The investment would include a $5.8 billion new steel plant in Louisiana, he said at the White House alongside Hyundai Chairman Euisun Chung and Louisiana Governor Jeff Landry.
'LIBERATION DAY'
Trump said the April 2 tariffs will mark a "Liberation Day" for the U.S. economy. They are aimed at shrinking a $1.2 trillion global goods trade deficit by raising U.S. levies to levels charged by other countries and counteracting their non-tariff trade barriers.
Trump said in February he intended to impose auto tariffs "in the neighborhood of 25%" and similar duties on semiconductors and pharmaceutical imports, but he later agreed to delay some auto tariffs after the three largest U.S. automakers pushed for a waiver.
Trump's whirlwind tariff offensive since his January inauguration has been marked by threats, reversals and delays, sometimes within hours of imposition deadlines, as his trade team formulates policy on the fly.
So far, he has imposed new 20% duties on Chinese imports, fully restored 25% duties on global steel and aluminum imports and slapped 25% tariffs on imports from Canada and Mexico that do not comply with a North American trade agreement over the U.S. fentanyl overdose crisis.
'DIRTY 15'
Two senior Trump officials - Treasury Secretary Scott Bessent and top White House Economic Adviser Kevin Hassett - said last week the administration is expected to focus the April 2 reciprocal tariff news on a narrower set of countries with the biggest trade surpluses and high tariff and non-tariff barriers.

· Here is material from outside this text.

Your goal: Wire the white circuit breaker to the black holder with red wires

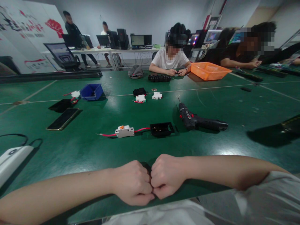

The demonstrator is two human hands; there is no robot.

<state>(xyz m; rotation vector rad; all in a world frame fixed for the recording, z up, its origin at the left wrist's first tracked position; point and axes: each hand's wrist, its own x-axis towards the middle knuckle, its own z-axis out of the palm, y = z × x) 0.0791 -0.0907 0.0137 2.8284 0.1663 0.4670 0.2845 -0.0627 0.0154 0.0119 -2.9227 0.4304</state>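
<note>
My left hand (134, 183) and my right hand (167, 176) rest near the table's front edge, both curled into fists with knuckles touching. Nothing shows in either of them. Beyond them lies a white circuit breaker (124, 131) with an orange toggle. A red wire (142, 129) runs from its right side to a black rectangular housing (161, 129); a short red lead (109, 135) with a bare end sticks out on its left. Farther right, a black cordless screwdriver (191, 118) lies on its side, its bit pointing away from me.
On the green table (77, 150) are a phone (63, 119), a blue bin (91, 92), two more white breakers (140, 98) and an orange basket (209, 71). A white power strip (14, 161) lies at left. Across the table a person (172, 59) handles something small.
</note>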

Bessent referred to these as the "Dirty 15," a reference to 15% of countries, while Hassett told Fox Business the focus would be on 10-15 countries.
Ryan Majerus, a former senior U.S. Commerce Department official now at law firm King & Spalding, said no matter if sectoral tariffs came on April 2 or later, the administration would remain aggressive with Section 232 investigations, as already seen with lumber and copper.
"Given that the administration has already signaled concern over exemptions and exclusions, it seems clear that at least some countries will likely face new tariffs in early April," he said. "But countries like the UK and India are certainly trying to avoid the tariffs through visits to the White House."
A second White House official said countries rushing for early talks were unlikely to make sufficient progress to avoid tariffs completely, given the calculation also factors in non-tariff barriers that are harder to remove quickly.
In a request for public comments, opens new tab on reciprocal tariffs, the Office of the United States Trade Representative expressed particular interest in submissions for the largest U.S. trade partners, and those with the highest goods trade surpluses.
USTR named Argentina, Australia, Brazil, Canada, China, the European Union, India, Indonesia, Japan, Korea, Malaysia, Mexico, Russia, Saudi Arabia, South Africa, Switzerland, Taiwan, Thailand, Turkey, Britain and Vietnam as being of particular interest, adding that they cover 88% of total goods trade with the U.S.
Trump on Monday also announced that any country buying oil or gas from Venezuela will pay a 25% tariff on any trades made with the United States.
This "secondary tariff" will take effect on April 2, Trump said in a Truth Social post, noting that Venezuela has sent "tens of thousands" of people to the United States who have a "very violent nature."